IOU's written for gun buyback day

OAKLAND, CA

The line stretched for blocks as people came by the hundreds from as far away as Reno, guns in hand, in search of cash.

"I turned in a 357 magnum," said a woman.

After a wave of shootings in Oakland, including that of ten-year-old piano student /*Christopher Rodriguez*/, politicians, police and several churches came together to stage a massive gun buyback.

With more than a thousand people, the turnout was bigger than anyone imagined. The lure was $250 cash for a working gun, no questions asked.

"I had a gun that was my grandfather's and it was not anything that I used. It was old. It was an automatic from the World War II era," said Tim Kerns, a gun buyback participant.

Tim Kerns waited in line in his car for three hours. He'll never forget what he saw, during that time.

"Two cars in front of me when we pulled in, four guys got out and starting unloading literally boxes filled with guns," said Kerns. "At one point, a guy was walking up and down the line of cars saying 'If anyone has an assault rifle, I'll give you $300 for it. Don't take $250, I'll give you $300.'"

Kerns did get $250 cash for his grandfather's old gun, but many others did not as organizers quickly ran out of money.

When the cash ran out the day of the gun buybacks, the Oakland Police Department started issuing IOU's totaling $170,000.
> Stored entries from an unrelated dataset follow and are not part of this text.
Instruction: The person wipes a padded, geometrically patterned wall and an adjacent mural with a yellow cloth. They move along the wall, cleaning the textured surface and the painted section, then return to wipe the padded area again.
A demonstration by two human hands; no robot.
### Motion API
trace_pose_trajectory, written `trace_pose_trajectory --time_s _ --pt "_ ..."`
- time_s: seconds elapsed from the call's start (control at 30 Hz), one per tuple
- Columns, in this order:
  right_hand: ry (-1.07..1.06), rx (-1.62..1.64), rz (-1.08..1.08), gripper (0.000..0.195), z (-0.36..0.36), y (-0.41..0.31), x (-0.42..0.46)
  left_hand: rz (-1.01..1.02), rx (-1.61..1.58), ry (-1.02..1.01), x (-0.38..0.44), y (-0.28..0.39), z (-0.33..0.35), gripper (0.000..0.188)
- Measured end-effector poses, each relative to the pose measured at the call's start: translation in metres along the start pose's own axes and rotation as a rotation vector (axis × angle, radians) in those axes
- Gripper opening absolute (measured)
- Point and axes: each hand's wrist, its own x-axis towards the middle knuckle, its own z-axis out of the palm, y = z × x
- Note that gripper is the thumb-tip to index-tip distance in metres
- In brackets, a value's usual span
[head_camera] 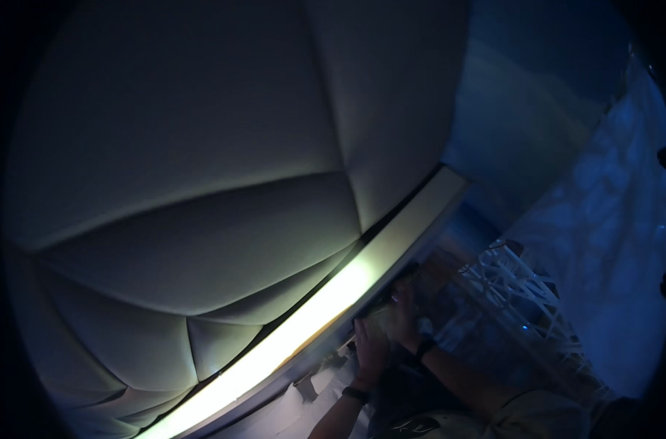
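In dim light, both my hands are at the underside of a long pale trim strip that is lit from within (pixel 305 329). My left hand (pixel 372 351) has its fingers raised close to the strip's lower edge, and a dark band (pixel 356 394) circles that wrist. Just to its right, my right hand (pixel 404 318) reaches up beside a small dark part (pixel 407 270) under the strip. A dark band (pixel 425 347) is on this wrist too. Between the hands is a pale, blurred patch; whether either hand grips something is too dark to tell.
Padded, seamed panels (pixel 201 241) curve above the strip. White sheeting (pixel 322 395) hangs at its lower left. To the right are a white lattice frame (pixel 519 280) and a large, blue-lit draped sheet (pixel 612 230).
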Motion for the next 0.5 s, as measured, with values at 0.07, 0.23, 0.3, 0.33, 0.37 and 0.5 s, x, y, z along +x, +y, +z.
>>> trace_pose_trajectory --time_s 0.07,0.23,0.3,0.33,0.37,0.5 --pt "0.066 0.025 0.123 0.042 0.002 0.024 0.012 -0.042 -0.189 -0.003 -0.002 0.003 0.011 0.08" --pt "0.252 0.071 0.202 0.018 -0.004 0.027 0.058 -0.048 -0.247 -0.007 0.014 0.007 0.019 0.081" --pt "0.368 0.077 0.127 0.021 -0.012 0.027 0.083 0.038 -0.237 0.064 0.032 0.007 0.022 0.08" --pt "0.423 0.056 0.085 0.029 -0.017 0.025 0.094 0.034 -0.209 0.061 0.047 0.013 0.011 0.076" --pt "0.457 0.127 0.118 0.031 -0.021 0.023 0.106 0.03 -0.18 0.058 0.063 0.02 0.002 0.071" --pt "0.497 0.34 0.218 0.044 -0.034 0.033 0.135 0.106 0.026 0.009 0.087 0.029 0.012 0.068"
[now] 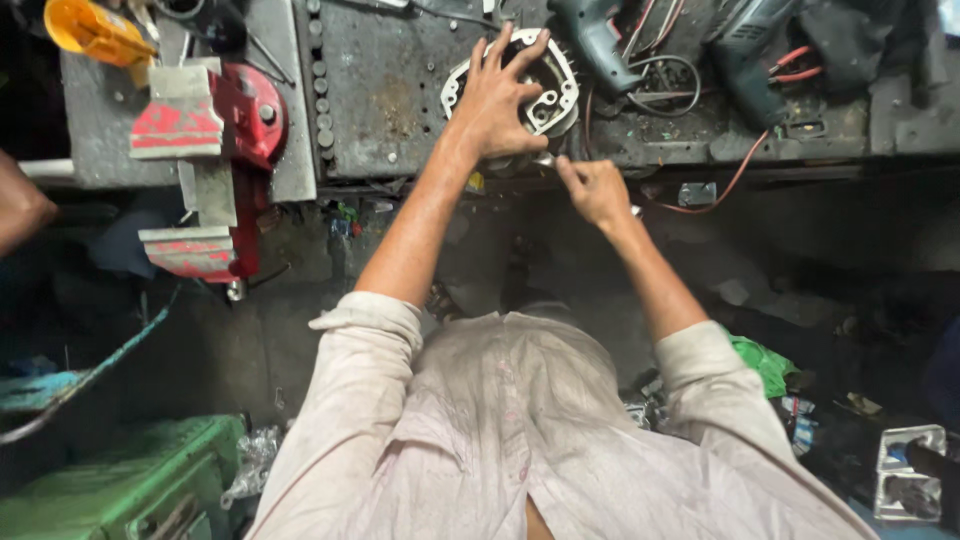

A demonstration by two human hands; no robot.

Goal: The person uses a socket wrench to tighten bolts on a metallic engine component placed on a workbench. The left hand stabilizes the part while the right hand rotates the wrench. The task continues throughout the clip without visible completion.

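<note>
My left hand lies spread over a round grey metal motor housing on the dirty metal workbench, fingers gripping its rim. My right hand is at the bench's front edge just below the housing, fingers pinched on a small metal tool or part whose tip points at the housing's underside. What exactly it pinches is too small to tell.
A red bench vise juts out at the left. Two power drills with cables lie behind the housing. A yellow object is at top left. A green box stands on the floor at bottom left.
</note>
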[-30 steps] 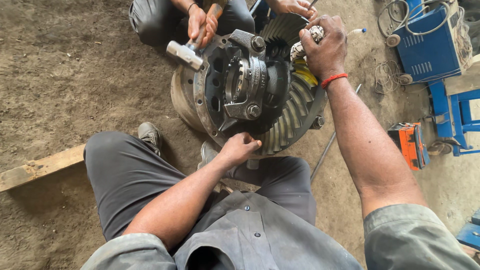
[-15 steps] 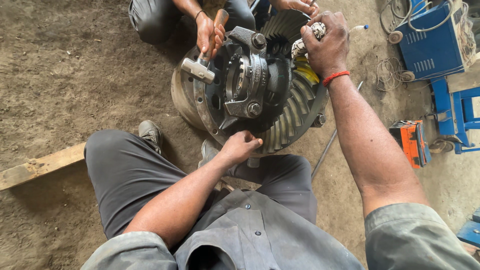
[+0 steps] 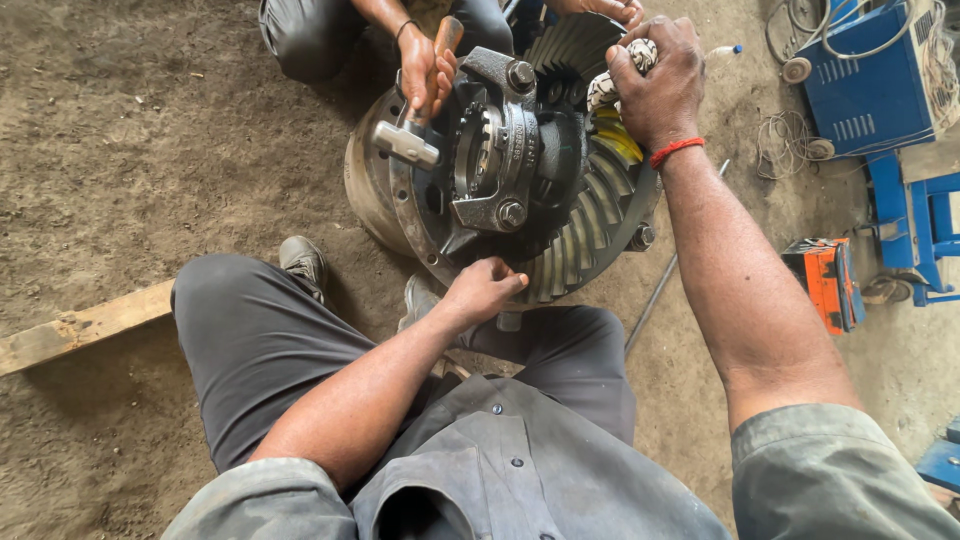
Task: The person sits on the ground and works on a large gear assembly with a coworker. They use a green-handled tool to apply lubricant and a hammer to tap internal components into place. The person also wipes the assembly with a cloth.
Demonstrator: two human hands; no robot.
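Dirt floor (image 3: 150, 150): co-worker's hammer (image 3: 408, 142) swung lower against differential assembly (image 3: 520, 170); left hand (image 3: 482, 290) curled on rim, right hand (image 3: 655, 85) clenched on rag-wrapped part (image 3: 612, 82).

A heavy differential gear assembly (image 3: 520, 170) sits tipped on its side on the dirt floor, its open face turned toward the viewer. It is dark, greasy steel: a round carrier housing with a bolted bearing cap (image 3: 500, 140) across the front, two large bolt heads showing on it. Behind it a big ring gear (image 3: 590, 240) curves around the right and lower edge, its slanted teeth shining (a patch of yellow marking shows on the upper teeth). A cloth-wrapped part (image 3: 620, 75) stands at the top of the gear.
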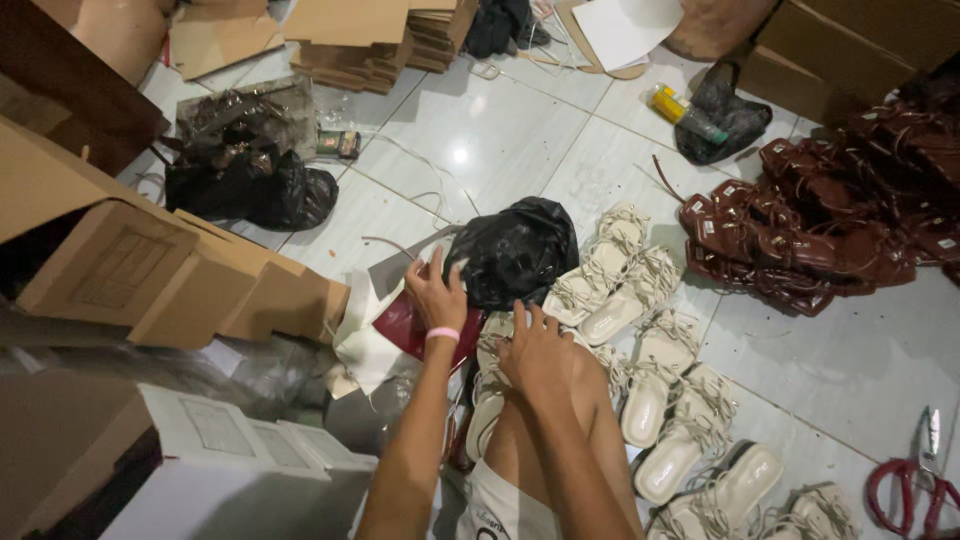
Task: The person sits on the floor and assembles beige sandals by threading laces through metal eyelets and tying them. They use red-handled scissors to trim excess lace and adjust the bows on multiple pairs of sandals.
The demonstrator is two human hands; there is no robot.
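A person seated on a white tiled floor (480, 130) sorts through footwear, both arms stretched forward over a bare knee; the left hand (436, 293), a pink band at its wrist, has its fingers spread and pressing on a glossy dark red piece (405, 325) lying on white paper (360, 340), not closed around it so far as can be told, while the right hand (535, 350) rests palm down with loose fingers on a cream sandal (490, 400) just by the knee, touching rather than gripping. The step in hand looks like picking out or laying down one item from the heap, and the next move would seem to call for a firm pinch on the slick red piece without dragging the thin paper beneath. Cream strappy sandals (665, 400) with smooth moulded soles and knotted cord straps run in a rough line to the right; beyond them a pile of dark brown sandals (800, 240) shines like polished leather. A crumpled black plastic bag (515, 250) sits just ahead of the hands, another (250, 185) further left. Folded corrugated cardboard boxes (150, 270) crowd the left side, flat sheets (345, 45) are stacked at the top, and red-handled scissors (915, 480) lie at the lower right
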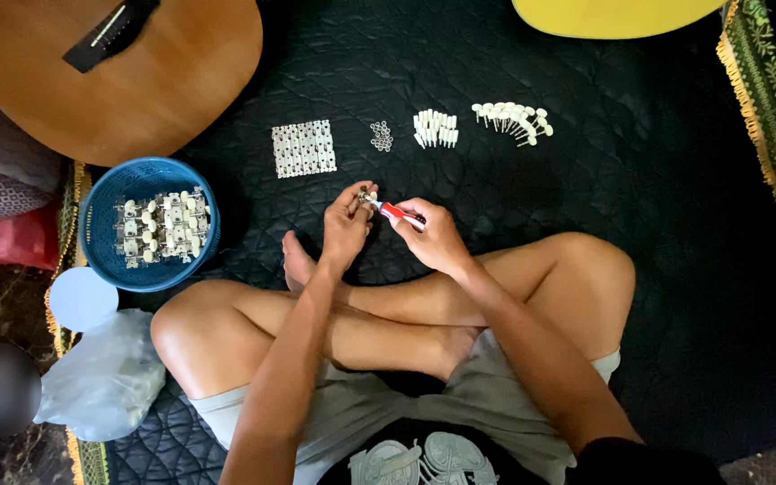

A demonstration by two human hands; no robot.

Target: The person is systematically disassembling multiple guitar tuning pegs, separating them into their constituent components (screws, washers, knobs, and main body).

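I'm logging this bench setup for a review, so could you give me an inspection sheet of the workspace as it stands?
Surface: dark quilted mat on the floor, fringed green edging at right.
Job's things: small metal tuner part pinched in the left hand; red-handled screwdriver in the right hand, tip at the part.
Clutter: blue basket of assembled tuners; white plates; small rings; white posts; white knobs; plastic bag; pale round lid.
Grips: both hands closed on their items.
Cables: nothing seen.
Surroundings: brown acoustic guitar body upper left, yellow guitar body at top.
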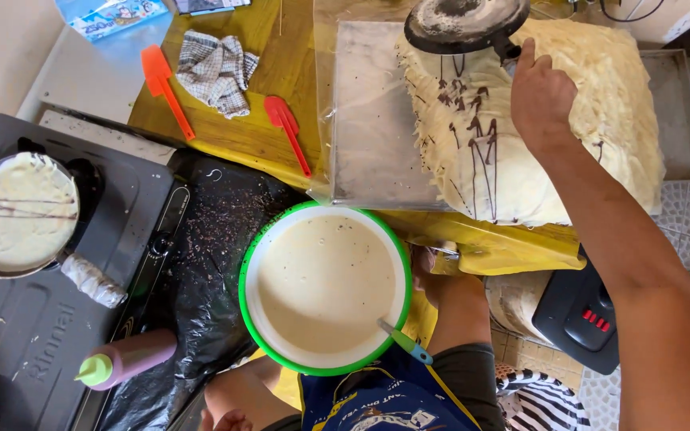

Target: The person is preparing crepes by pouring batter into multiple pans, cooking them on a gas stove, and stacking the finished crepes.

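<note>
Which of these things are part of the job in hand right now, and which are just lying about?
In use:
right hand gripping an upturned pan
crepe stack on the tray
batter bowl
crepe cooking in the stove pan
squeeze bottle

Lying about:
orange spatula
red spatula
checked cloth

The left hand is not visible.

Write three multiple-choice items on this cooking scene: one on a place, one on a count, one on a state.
1. Where does the pan with the marked crepe sit?
A. on the stove
B. on the tray
C. in the bowl

2. How many spatulas lie on the yellow table?
A. one
B. two
C. four

3. What is the state of the green-rimmed bowl?
A. empty
B. overturned
C. filled with batter

Answers: 1 A, the pan rests on the grey stove at left. 2 B, one orange and one red. 3 C, pale batter covers its inside.
</note>
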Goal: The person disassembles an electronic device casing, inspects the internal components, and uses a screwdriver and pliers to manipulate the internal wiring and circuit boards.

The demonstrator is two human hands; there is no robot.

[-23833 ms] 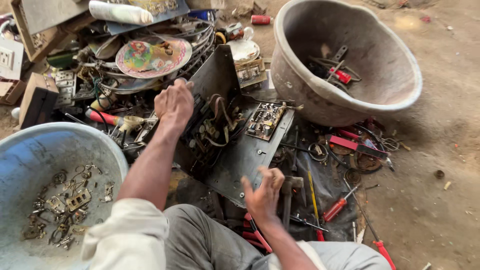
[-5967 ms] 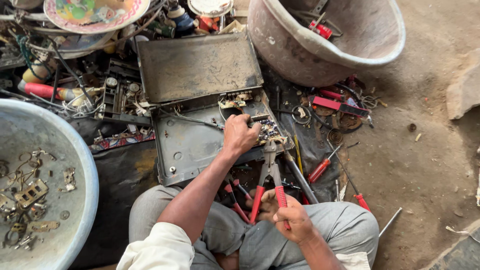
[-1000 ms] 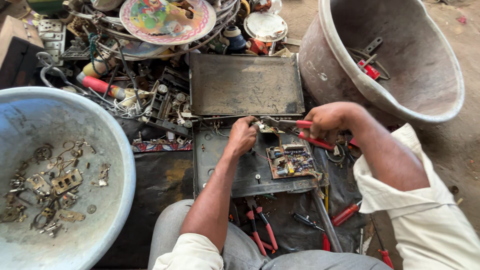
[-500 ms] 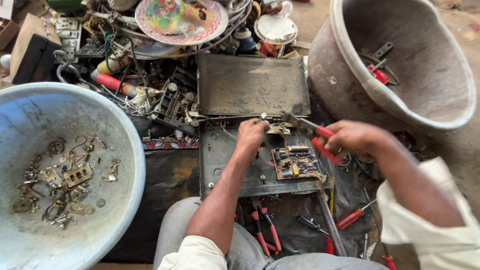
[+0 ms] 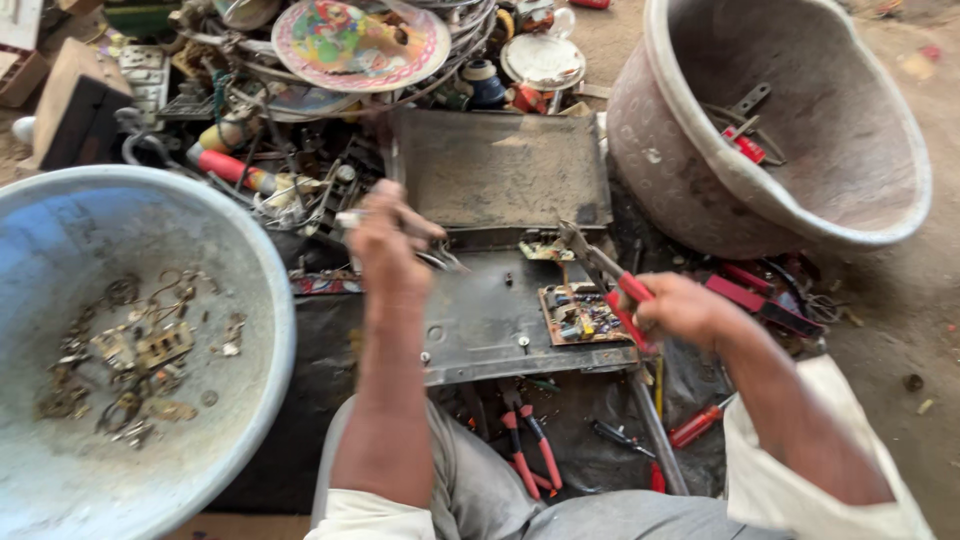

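Observation:
My left hand (image 5: 388, 245) is raised above the left edge of a grey metal chassis (image 5: 500, 320) and pinches a small part with wires hanging from it. Red-handled pliers (image 5: 605, 272) are gripped in my right hand (image 5: 680, 310), their jaws pointing up-left over a small circuit board (image 5: 582, 316) that lies on the chassis. The chassis lid (image 5: 500, 170) stands open behind it.
A large blue-grey basin (image 5: 250, 280) at the left holds several small metal scraps. A big grey tub (image 5: 760, 200) at the upper right holds red tools. Scrap wires, a colourful plate (image 5: 350, 40) and cans pile up behind. More red-handled tools (image 5: 530, 450) lie by my knees.
My left hand has lifted off the chassis and moved left with a small wired part. The right hand with the pliers stays by the circuit board.

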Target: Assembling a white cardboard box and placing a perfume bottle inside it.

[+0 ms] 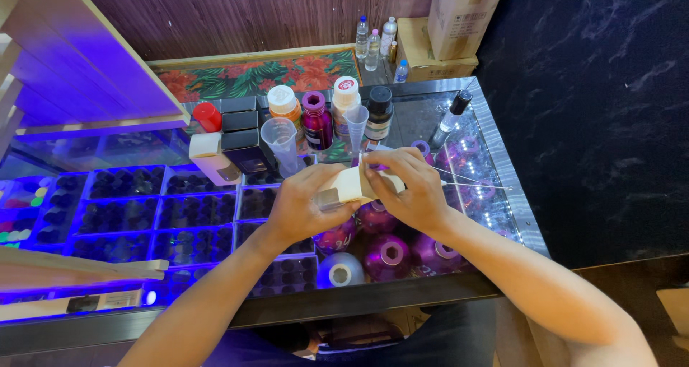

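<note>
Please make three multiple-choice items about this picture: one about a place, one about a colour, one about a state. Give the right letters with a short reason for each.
1. Where does the red-capped bottle stand?
A. at the left end of the bottle row
B. at the counter's right edge
C. on the cardboard boxes

2. What colour is the box that both hands hold?
A. black
B. cream-white
C. green

3. How is the clear plastic cup standing?
A. lying on its side
B. upside down
C. upright, mouth open upward

Answers: 1 A, it stands left of the black boxes and all other bottles. 2 B, the small box between the left hand and right hand is cream-white. 3 C, its open rim faces up.
</note>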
Oakland Police Spokesman /*Roland Holmgren*/ says the department will pay the IOU's with money mostly from outside sources, like the Alameda County District Attorney's Office.

"Rather than turn these people away, have them wait out there after they'd been waiting to turn these guns in, we took a good faith effort and said 'Okay, we'll give you this voucher and we'll make a promise to get you the money.'" said Roland Holmgren from the Oakland Police Department.

Despite ending up with a big tab, Oakland Police believe the buyback was a success. Though next time, they might limit the event to Oakland residents or set limits on the type and number of guns an individual can sell.

Still, others wonder whether getting these particular guns off the street will really put a dent in violent crime.

"What you will typically see are very old revolvers that have been sitting in somebody's nightstand, or old hunting rifles that had been up over the fireplace for generations. These are not the guns that criminals use," said Guy Smith, an anti-gun control activist and Alameda author.

Dr. Garen Wintemute is an emergency room doctor at the U.C. Davis Medical Center in Sacramento who's also done extensive research on gun buybacks.

"One of the hits on the standard buyback program in this country is that the guns that are turned in are not the kinds of guns that are used in crime. And they are turned in often by people who are at low risk for doing violence and for that matter, being the victim of violence," said Dr. Garen Wintemute M.D., a gun buyback researcher.

"Is there empirical data to prove this is successful? No," said /*State Senator Don Perata*/.

Perata helped organize the /*Oakland buyback*/, after he was the victim of an armed carjacking late last year. He turned in his own .357 magnum at the buyback, but still keeps a shotgun at home for protection.

"A lot of guns aren't purchased at a gun store. They're stolen in a robbery. They're inadvertently left where a child could bring it to school or out on the street. And so the theory of getting as many guns out of the community as possible, I think, holds up," said Perata.

Perata hopes to raise more money to have another buyback in Oakland in the coming months, even if chances are the guns that arrive, didn't come from the closet of a criminal.